EXERCISE DESCRIPTION »
Everything in the listing below needs to be returned word for word.

SOURCE DATA »

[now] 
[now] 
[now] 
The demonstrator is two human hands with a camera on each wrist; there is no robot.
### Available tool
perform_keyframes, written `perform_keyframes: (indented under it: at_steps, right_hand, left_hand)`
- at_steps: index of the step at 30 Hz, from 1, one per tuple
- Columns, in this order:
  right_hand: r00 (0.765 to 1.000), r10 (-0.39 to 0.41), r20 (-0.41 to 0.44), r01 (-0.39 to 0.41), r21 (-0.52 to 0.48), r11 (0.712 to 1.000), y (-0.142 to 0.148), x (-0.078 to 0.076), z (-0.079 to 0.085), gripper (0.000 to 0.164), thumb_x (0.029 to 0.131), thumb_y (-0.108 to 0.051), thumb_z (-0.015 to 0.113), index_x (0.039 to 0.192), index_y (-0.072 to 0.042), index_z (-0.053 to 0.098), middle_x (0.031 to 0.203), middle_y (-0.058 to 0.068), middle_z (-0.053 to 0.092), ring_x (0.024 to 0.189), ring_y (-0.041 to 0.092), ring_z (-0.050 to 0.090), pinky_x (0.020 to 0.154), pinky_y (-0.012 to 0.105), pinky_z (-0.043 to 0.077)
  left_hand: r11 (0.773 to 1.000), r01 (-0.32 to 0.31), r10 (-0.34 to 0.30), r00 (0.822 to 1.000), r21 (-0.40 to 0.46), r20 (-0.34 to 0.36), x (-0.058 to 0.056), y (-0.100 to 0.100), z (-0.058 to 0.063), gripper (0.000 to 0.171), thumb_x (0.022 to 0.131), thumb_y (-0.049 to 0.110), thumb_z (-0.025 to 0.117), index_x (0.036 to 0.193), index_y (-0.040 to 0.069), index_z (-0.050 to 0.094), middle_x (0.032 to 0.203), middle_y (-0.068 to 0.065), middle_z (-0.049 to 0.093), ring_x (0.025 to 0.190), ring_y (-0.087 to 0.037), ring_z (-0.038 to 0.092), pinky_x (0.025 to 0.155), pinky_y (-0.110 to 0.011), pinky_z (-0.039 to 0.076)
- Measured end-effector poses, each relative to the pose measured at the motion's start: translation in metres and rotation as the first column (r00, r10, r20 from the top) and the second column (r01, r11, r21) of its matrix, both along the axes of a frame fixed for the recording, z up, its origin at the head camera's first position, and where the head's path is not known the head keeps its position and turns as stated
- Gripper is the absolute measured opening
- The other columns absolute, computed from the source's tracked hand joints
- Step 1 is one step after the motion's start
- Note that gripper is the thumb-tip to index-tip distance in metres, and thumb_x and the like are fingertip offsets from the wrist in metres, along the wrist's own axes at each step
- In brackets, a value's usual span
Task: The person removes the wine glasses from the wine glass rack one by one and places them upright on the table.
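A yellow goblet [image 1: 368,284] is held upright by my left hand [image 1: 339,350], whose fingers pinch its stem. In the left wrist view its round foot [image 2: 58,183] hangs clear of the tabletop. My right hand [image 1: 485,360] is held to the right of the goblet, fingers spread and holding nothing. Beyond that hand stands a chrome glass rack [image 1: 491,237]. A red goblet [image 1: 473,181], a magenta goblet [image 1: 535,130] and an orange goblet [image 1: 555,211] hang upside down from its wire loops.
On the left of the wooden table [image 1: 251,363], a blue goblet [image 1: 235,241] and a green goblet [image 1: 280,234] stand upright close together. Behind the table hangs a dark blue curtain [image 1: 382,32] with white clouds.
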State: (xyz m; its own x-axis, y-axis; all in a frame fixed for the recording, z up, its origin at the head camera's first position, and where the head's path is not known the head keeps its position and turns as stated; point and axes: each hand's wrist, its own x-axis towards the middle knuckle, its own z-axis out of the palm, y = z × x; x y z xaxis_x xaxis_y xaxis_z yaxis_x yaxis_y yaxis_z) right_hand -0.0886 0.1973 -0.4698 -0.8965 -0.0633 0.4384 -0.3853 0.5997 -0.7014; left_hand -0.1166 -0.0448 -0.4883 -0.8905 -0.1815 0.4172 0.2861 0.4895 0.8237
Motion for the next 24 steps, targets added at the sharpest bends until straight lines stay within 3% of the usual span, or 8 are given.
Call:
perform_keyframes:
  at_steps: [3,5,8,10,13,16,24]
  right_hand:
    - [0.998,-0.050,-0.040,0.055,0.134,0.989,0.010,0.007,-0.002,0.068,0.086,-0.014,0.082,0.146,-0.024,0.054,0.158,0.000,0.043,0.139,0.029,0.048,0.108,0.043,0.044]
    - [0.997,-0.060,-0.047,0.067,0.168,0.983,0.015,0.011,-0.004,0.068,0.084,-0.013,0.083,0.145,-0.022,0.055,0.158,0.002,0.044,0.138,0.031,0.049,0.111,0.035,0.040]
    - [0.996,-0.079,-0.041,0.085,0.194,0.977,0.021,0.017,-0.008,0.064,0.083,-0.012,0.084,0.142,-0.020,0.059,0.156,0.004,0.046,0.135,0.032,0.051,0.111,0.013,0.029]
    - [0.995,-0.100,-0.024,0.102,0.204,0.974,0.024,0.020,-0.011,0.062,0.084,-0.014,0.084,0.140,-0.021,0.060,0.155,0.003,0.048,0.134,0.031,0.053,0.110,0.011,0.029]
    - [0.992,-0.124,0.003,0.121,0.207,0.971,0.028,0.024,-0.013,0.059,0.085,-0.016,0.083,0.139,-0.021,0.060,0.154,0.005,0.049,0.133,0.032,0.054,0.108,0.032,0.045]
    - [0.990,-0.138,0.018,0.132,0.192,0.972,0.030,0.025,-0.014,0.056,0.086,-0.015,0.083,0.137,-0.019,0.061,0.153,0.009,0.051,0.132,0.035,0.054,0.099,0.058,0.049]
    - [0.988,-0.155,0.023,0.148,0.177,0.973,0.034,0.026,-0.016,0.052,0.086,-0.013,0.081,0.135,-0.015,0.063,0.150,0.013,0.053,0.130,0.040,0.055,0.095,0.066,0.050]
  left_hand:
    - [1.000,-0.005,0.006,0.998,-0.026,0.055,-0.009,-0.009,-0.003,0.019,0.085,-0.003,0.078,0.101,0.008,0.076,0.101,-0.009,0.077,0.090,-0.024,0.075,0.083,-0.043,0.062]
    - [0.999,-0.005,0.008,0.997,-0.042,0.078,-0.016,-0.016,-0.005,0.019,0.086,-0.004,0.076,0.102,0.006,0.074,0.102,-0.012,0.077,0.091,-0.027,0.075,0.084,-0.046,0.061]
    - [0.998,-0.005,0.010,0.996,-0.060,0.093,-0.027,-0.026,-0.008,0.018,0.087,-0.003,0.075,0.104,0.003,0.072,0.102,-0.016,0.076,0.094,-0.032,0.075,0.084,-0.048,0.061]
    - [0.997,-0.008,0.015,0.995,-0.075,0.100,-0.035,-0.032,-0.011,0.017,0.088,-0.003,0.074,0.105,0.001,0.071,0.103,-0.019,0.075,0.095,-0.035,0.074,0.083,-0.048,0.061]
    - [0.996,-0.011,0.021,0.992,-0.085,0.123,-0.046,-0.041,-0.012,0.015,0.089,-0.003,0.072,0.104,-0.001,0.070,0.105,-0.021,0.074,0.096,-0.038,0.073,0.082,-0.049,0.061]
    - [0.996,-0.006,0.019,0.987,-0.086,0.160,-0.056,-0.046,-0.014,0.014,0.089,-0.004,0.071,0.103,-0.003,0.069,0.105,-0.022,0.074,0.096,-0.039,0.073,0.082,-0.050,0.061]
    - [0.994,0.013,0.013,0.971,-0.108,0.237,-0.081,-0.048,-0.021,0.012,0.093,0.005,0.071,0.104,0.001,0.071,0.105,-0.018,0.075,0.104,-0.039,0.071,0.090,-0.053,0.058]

SOLUTION TO THE PROBLEM »
[now] 
[now] 
[now] 
The demonstrator is two human hands with a camera on each wrist; there is no robot.
### Available tool
perform_keyframes, written `perform_keyframes: (indented under it: at_steps, right_hand, left_hand)`
- at_steps: index of the step at 30 Hz, from 1, one per tuple
- Columns, in this order:
  right_hand: r00 (0.765 to 1.000), r10 (-0.39 to 0.41), r20 (-0.41 to 0.44), r01 (-0.39 to 0.41), r21 (-0.52 to 0.48), r11 (0.712 to 1.000), y (-0.142 to 0.148), x (-0.078 to 0.076), z (-0.079 to 0.085), gripper (0.000 to 0.164), thumb_x (0.029 to 0.131), thumb_y (-0.108 to 0.051), thumb_z (-0.015 to 0.113), index_x (0.039 to 0.192), index_y (-0.072 to 0.042), index_z (-0.053 to 0.098), middle_x (0.031 to 0.203), middle_y (-0.058 to 0.068), middle_z (-0.053 to 0.092), ring_x (0.024 to 0.189), ring_y (-0.041 to 0.092), ring_z (-0.050 to 0.090), pinky_x (0.020 to 0.154), pinky_y (-0.012 to 0.105), pinky_z (-0.043 to 0.077)
  left_hand: r11 (0.773 to 1.000), r01 (-0.32 to 0.31), r10 (-0.34 to 0.30), r00 (0.822 to 1.000), r21 (-0.40 to 0.46), r20 (-0.34 to 0.36), x (-0.058 to 0.056), y (-0.100 to 0.100), z (-0.058 to 0.063), gripper (0.000 to 0.171), thumb_x (0.022 to 0.131), thumb_y (-0.049 to 0.110), thumb_z (-0.025 to 0.117), index_x (0.036 to 0.193), index_y (-0.040 to 0.069), index_z (-0.050 to 0.094), middle_x (0.032 to 0.203), middle_y (-0.068 to 0.065), middle_z (-0.049 to 0.093), ring_x (0.025 to 0.190), ring_y (-0.087 to 0.037), ring_z (-0.038 to 0.092), pinky_x (0.025 to 0.155), pinky_y (-0.110 to 0.011), pinky_z (-0.039 to 0.076)
- Measured end-effector poses, each relative to the pose measured at the motion's start: translation in metres and rotation as the first column (r00, r10, r20 from the top) and the second column (r01, r11, r21) of its matrix, both along the axes of a frame fixed for the recording, z up, its origin at the head camera's first position, and where the head's path is not known the head keeps its position and turns as stated
- Gripper is the absolute measured opening
- The other columns absolute, computed from the source's tracked hand joints
- Step 1 is one step after the motion's start
- Note that gripper is the thumb-tip to index-tip distance in metres, and thumb_x and the like are fingertip offsets from the wrist in metres, along the wrist's own axes at each step
- In brackets, a value's usual span
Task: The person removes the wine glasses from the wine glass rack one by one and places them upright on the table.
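A yellow goblet [image 1: 368,284] is held upright by my left hand [image 1: 339,350], whose fingers pinch its stem. In the left wrist view its round foot [image 2: 58,183] hangs clear of the tabletop. My right hand [image 1: 485,360] is held to the right of the goblet, fingers spread and holding nothing. Beyond that hand stands a chrome glass rack [image 1: 491,237]. A red goblet [image 1: 473,181], a magenta goblet [image 1: 535,130] and an orange goblet [image 1: 555,211] hang upside down from its wire loops.
On the left of the wooden table [image 1: 251,363], a blue goblet [image 1: 235,241] and a green goblet [image 1: 280,234] stand upright close together. Behind the table hangs a dark blue curtain [image 1: 382,32] with white clouds.
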State: (xyz m; its own x-axis, y-axis; all in a frame fixed for the recording, z up, its origin at the head camera's first position, and where the head's path is not known the head keeps its position and turns as stated; point and axes: each hand's wrist, its own x-axis towards the middle knuckle, its own z-axis out of the palm, y = z × x; x y z xaxis_x xaxis_y xaxis_z yaxis_x yaxis_y yaxis_z) right_hand -0.0886 0.1973 -0.4698 -0.8965 -0.0633 0.4384 -0.3853 0.5997 -0.7014; left_hand -0.1166 -0.0448 -0.4883 -0.8905 -0.1815 0.4172 0.2861 0.4895 0.8237
Motion for the next 24 steps, targets added at the sharpest bends until straight lines stay within 3% of the usual span, or 8 are given.
Call:
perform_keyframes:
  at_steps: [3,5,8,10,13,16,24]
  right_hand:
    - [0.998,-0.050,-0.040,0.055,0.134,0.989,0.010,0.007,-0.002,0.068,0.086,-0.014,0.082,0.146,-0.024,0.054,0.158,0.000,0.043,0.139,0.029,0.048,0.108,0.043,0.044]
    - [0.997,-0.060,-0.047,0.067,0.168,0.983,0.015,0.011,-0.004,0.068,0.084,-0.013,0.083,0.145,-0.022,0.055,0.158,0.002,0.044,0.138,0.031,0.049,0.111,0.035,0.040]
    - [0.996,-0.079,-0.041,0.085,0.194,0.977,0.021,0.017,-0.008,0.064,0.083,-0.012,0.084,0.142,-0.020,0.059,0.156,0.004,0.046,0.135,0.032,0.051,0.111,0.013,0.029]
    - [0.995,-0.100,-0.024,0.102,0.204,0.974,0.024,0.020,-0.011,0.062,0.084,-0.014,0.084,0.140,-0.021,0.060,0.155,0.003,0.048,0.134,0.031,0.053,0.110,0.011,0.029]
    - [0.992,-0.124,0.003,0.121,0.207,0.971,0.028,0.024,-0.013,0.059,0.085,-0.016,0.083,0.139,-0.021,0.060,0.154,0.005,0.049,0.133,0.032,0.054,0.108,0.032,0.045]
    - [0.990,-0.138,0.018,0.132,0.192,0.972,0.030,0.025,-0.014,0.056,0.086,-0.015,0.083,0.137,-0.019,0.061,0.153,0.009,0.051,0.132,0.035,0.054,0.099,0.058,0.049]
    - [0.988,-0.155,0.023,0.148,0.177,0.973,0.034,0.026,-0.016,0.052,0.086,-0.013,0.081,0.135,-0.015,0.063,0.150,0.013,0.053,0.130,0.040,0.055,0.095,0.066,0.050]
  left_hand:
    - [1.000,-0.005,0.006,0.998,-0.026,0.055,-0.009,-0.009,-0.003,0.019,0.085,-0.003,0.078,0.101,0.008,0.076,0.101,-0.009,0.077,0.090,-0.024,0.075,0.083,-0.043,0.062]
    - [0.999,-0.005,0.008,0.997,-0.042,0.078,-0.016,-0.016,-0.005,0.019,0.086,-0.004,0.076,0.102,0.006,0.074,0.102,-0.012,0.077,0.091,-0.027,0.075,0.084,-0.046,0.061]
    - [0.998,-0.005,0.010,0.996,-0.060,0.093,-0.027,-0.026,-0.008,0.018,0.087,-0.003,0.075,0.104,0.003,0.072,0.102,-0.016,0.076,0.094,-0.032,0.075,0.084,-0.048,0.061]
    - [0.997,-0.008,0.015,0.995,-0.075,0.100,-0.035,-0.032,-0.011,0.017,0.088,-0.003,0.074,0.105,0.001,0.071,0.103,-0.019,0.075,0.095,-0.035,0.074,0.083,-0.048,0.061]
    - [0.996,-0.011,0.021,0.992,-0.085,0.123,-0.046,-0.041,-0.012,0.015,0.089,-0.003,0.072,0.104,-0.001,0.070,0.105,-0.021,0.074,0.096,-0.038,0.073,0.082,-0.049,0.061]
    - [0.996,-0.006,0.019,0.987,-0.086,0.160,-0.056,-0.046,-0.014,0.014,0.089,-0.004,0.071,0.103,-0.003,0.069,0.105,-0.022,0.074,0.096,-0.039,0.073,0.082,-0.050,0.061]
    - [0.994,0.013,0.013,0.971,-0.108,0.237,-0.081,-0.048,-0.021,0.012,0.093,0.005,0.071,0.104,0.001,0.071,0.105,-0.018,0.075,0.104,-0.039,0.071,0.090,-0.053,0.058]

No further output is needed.